In [1]:
%matplotlib inline
import matplotlib.pyplot as pl
import numpy as np
import time

## Gradient descent for multiple regression

Vector notation:
- $w = [w1,  w2,  w3, .. wn]$
- $ f_{\mathbf{w},b}(\mathbf{x}) = \mathbf{w} \cdot \mathbf{x} + b $ 
- Scikit-learn: SDGRegression

Gradient descent for multiple variables:

$$\begin{align*} \text{repeat}&\text{ until convergence:} \; \lbrace \newline\;
& w_j = w_j -  \alpha \frac{\partial J(\mathbf{w},b)}{\partial w_j} \tag{5}  \; & \text{for j = 0..n-1}\newline
&b\ \ = b -  \alpha \frac{\partial J(\mathbf{w},b)}{\partial b}  \newline \rbrace
\end{align*}$$

where, n is the number of features, parameters $w_j$,  $b$, are updated simultaneously and where  

$$
\begin{align}
\frac{\partial J(\mathbf{w},b)}{\partial w_j}  &= \frac{1}{m} \sum\limits_{i = 0}^{m-1} (f_{\mathbf{w},b}(\mathbf{x}^{(i)}) - y^{(i)})x_{j}^{(i)} \tag{6}  \\
\frac{\partial J(\mathbf{w},b)}{\partial b}  &= \frac{1}{m} \sum\limits_{i = 0}^{m-1} (f_{\mathbf{w},b}(\mathbf{x}^{(i)}) - y^{(i)}) \tag{7}
\end{align}
$$
* m is the number of training examples in the data set

    
*  $f_{\mathbf{w},b}(\mathbf{x}^{(i)})$ is the model's prediction, while $y^{(i)}$ is the target value

###  Feature Scaling

- Makes gradient descent work faster
- Example: land size (feature) has a large feature size but low parameter size
- Opposite is true for number of rooms (feature)
- This will cause many iterations to find minimum in contour due to difference in scales

#### Thus, we need feature scaling.
- Put values in range 0 to 1 so both have equal scales/ comparable range of values.
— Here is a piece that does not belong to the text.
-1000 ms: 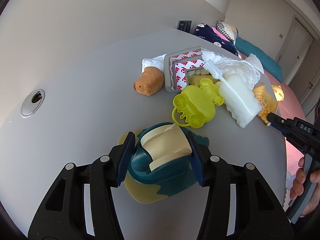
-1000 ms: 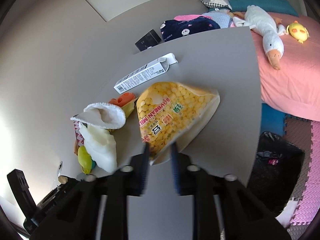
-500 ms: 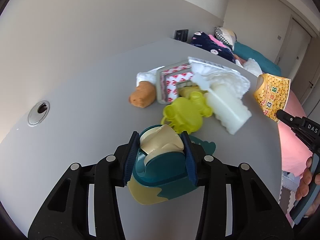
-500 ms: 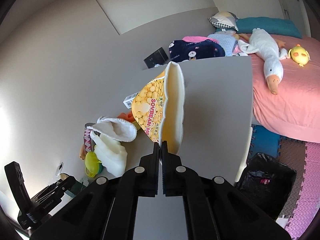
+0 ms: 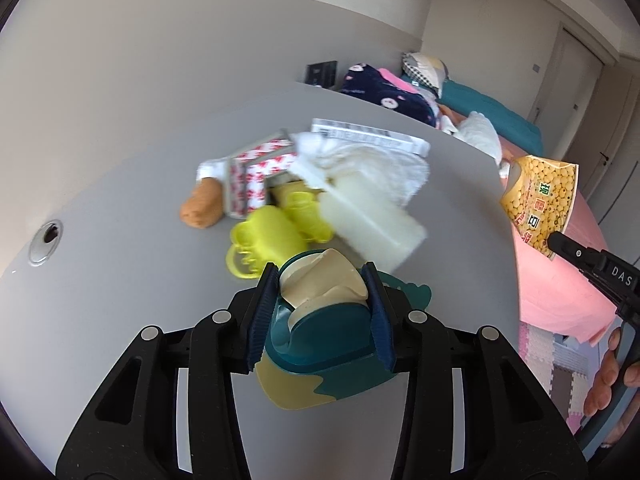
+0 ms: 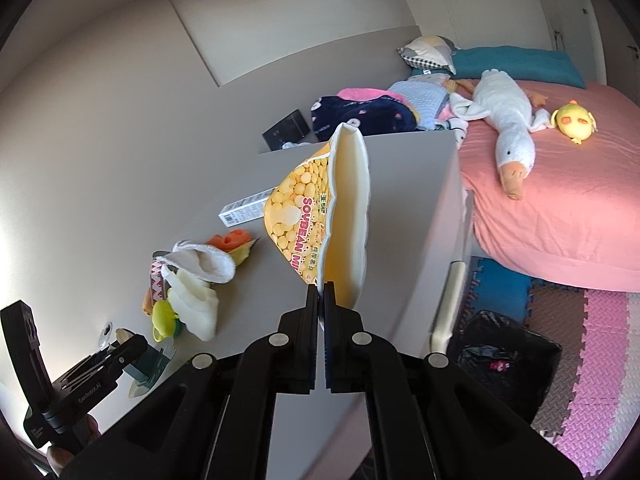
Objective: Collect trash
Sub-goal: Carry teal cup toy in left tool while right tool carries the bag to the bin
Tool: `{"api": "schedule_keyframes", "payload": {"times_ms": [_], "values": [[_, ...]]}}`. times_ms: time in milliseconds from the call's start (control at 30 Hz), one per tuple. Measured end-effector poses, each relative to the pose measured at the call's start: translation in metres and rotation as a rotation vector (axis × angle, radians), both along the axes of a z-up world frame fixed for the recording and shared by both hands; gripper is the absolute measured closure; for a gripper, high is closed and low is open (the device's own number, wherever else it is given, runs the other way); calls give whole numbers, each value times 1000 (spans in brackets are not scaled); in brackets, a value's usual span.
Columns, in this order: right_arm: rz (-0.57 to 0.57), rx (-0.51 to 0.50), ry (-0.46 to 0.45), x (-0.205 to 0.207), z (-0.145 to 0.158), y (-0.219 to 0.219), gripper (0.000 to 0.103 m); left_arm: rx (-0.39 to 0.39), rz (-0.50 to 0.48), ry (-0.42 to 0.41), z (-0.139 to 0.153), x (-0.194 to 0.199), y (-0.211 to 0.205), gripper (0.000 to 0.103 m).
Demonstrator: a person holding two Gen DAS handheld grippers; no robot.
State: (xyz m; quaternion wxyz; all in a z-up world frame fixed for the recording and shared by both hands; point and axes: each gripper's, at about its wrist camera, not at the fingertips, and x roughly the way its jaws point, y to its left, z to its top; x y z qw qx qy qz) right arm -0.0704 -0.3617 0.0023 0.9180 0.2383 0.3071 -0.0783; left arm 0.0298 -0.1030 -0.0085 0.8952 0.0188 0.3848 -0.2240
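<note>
Grey table [image 6: 404, 216] carries the clutter, well clear of the right edge; black trash bag [image 6: 504, 344] sits on the floor mats just past the table's near right corner, mouth not clearly readable. Pile on the table: white ribbed bottle [image 5: 372, 220], yellow toy [image 5: 272, 240], barcode carton [image 6: 244, 208]. Soybean milk pouch [image 6: 320, 216] is off the table, hanging upright in the air; right gripper [image 6: 320, 296] has its jaws pinched tight on the pouch's bottom corner. Left gripper [image 5: 320, 312] has its jaws clamped on a teal and cream toy [image 5: 324, 320], sitting low over the table.

Step in hand, my read: carry pouch to bag. Thin corner pinch, so keep the squeeze firm and swing slowly; pouch is light and floppy, may twist; get it over the bag opening before letting go. Left side should hold steady, not drag the pile.
</note>
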Motion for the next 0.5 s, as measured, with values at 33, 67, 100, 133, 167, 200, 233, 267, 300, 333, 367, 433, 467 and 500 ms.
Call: {"api": "schedule_keyframes", "payload": {"times_ms": [33,67,100,133,167,200,233,267,300,333,367,433,467,500], "values": [[-4,-2,1,-2,0,-2,100,-2,-8,2,0,0,-5,61],[-8,-3,1,-3,0,-5,100,-4,-16,3,0,-1,-9,61],[-13,-4,0,-6,0,-8,100,-4,-28,4,1,-2,-16,61],[-17,-4,0,-9,0,-11,100,-4,-35,5,1,-4,-20,61],[-22,-5,-1,-12,0,-13,100,-5,-43,6,1,-6,-25,61],[-27,-5,-2,-15,1,-17,100,-6,-57,7,1,-7,-32,61],[-33,-6,-3,-18,2,-20,100,-6,-65,8,1,-9,-36,61],[-37,-7,-5,-21,2,-22,100,-7,-74,7,2,-10,-41,61],[-46,-11,-7,-25,3,-26,100,-7,-85,7,2,-12,-48,61],[-52,-13,-7,-28,4,-28,100,-8,-97,8,3,-13,-55,61],[-61,-15,-8,-32,5,-32,100,-9,-109,10,3,-15,-61,61],[-75,-15,-9,-38,5,-39,100,-8,-128,9,4,-20,-70,61],[-82,-15,-10,-41,5,-42,100,-9,-142,9,4,-22,-78,61],[-93,-15,-10,-46,5,-47,100,-9,-151,9,5,-24,-82,61]]}}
1. Divide values by max value
2. Mean normalisation = $\frac{x_1 - mean_1}{max-min}$ Range: -0.18<x<0.82
3. Z-score normalisation = calc mean and sd $\frac{x_1 - mean_1}{sd}$

- Aim for about $-1<=x_j<=1$ for each feature $x_j$, ensure range is not too large or not too small

### Checking Gradient Descent for Convergence

- Aim: find min $J(w,b)$
- Plot number of iterations and cost, should see learning curve(decreasing)
- If J increases, it means learning rate is chosen poorly
- Converge when line flattens
- Automatic converge test- let $\epsilon = 10^-3$ declare convergence when $J(w.b)$ decreases by $<= \epsilon$ in one iteration, i.e. found parameters w,b at global minimum

### Feature engineering
- Choice of features have huge impact on learning algorithms performance
- Using intuition to design new features, by transforming/combining original features
- Eg: Combine two features (frontage and depth) to form new feature (area)

### Polynomial Regression

- Straight line may not fit data set well
- Need higher order regression (quadratic, cubic..)
- Eg: $f_{w,b}(x) = w_1x + w_2x^2 + w_3x^3 + b$, where x is a feature
- Combine with feature scaling